**Exercise prompt:**
Repeat each line of the material below exactly as it appears, minus any pictures.

**Data in this exercise:**
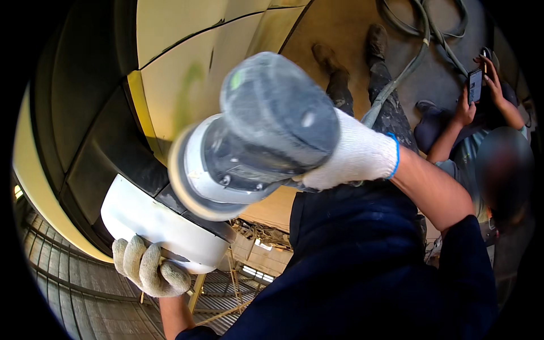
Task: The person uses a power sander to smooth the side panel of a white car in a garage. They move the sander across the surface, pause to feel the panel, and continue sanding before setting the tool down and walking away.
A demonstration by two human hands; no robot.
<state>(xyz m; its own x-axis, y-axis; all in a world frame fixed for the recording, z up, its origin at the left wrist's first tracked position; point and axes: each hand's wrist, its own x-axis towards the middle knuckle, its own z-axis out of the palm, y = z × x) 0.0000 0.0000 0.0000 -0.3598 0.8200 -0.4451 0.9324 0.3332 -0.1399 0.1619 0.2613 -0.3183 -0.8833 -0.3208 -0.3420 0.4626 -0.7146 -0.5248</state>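
Observation:
My right hand [362,150], in a white knit glove with a blue cuff, is wrapped round a dark grey power sander [272,116]. The tool is tilted, its round pale pad [211,208] facing the vehicle body at lower left. Most of my right fingers are hidden behind the tool. My left hand [148,269], in a dusty knit glove, has its fingers curled against the edge of a white curved panel [144,211]. That panel sits beside black glossy panels [107,153]. The pad appears apart from the white panel.
Large cream body panels [187,62] with a yellow strip [140,107] stand ahead. A grey-green hose [399,76] runs up from near my right wrist and coils on the floor. On the right, another person's hands hold a phone [475,86].

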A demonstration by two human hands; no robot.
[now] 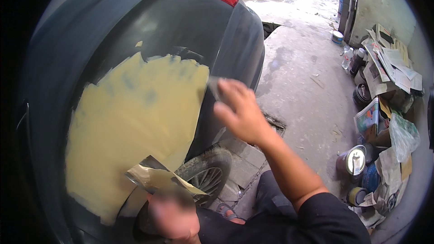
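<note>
Right hand (242, 110) clamps a thin spreader (214, 87) by the right edge of the yellow filler (140, 113) on the dark car panel (176, 27), above the wheel (209, 171). Left hand (174, 214) carries a metal sheet (147, 171); blur covers it, so I can't tell its closure. I'd keep the spreader low, pressure even, filler edges thin.

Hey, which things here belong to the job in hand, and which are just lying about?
In the job:
dark car with yellow coating
shiny metal sheet, held by the left hand
thin blade, blurred, in the right hand

Apparently lying about:
newspapers
clear plastic bag
clear bottle
silver-topped can
</note>
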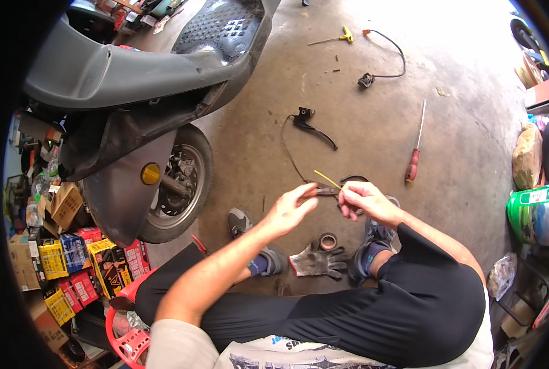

**Response area:**
Task: The person uses a power sander to smooth the side panel of a white car in a garage. They move the sander across the surface, pause to feel the panel, and continue sanding before setting the tool down and walking away.
A demonstration by two human hands; no robot.
<state>(xyz m; its own x-axis, y-axis; all in a world frame fixed for the recording, z up, its origin at the left wrist's first tracked position; point and axes: each hand's wrist, its own x-axis towards the middle knuckle, its own z-axis out of the palm, y = z × x) 0.0000 0.0000 0.0000 -0.3598 0.8200 -0.4451 0.9324 0.3332 -0.1399 0.1619 0.2613 -0.3183 -0.8833 -0.3208 -0.3420 0.4626 -0.7146 -0.5248</state>
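Observation:
My right hand [362,150], in a white knit glove with a blue cuff, is wrapped round a dark grey power sander [272,116]. The tool is tilted, its round pale pad [211,208] facing the vehicle body at lower left. Most of my right fingers are hidden behind the tool. My left hand [148,269], in a dusty knit glove, has its fingers curled against the edge of a white curved panel [144,211]. That panel sits beside black glossy panels [107,153]. The pad appears apart from the white panel.
Large cream body panels [187,62] with a yellow strip [140,107] stand ahead. A grey-green hose [399,76] runs up from near my right wrist and coils on the floor. On the right, another person's hands hold a phone [475,86].
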
A demonstration by two human hands; no robot.
[now] 
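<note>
Right hand (242, 110) clamps a thin spreader (214, 87) by the right edge of the yellow filler (140, 113) on the dark car panel (176, 27), above the wheel (209, 171). Left hand (174, 214) carries a metal sheet (147, 171); blur covers it, so I can't tell its closure. I'd keep the spreader low, pressure even, filler edges thin.

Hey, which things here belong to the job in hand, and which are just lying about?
In the job:
dark car with yellow coating
shiny metal sheet, held by the left hand
thin blade, blurred, in the right hand

Apparently lying about:
newspapers
clear plastic bag
clear bottle
silver-topped can
</note>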

No further response is needed.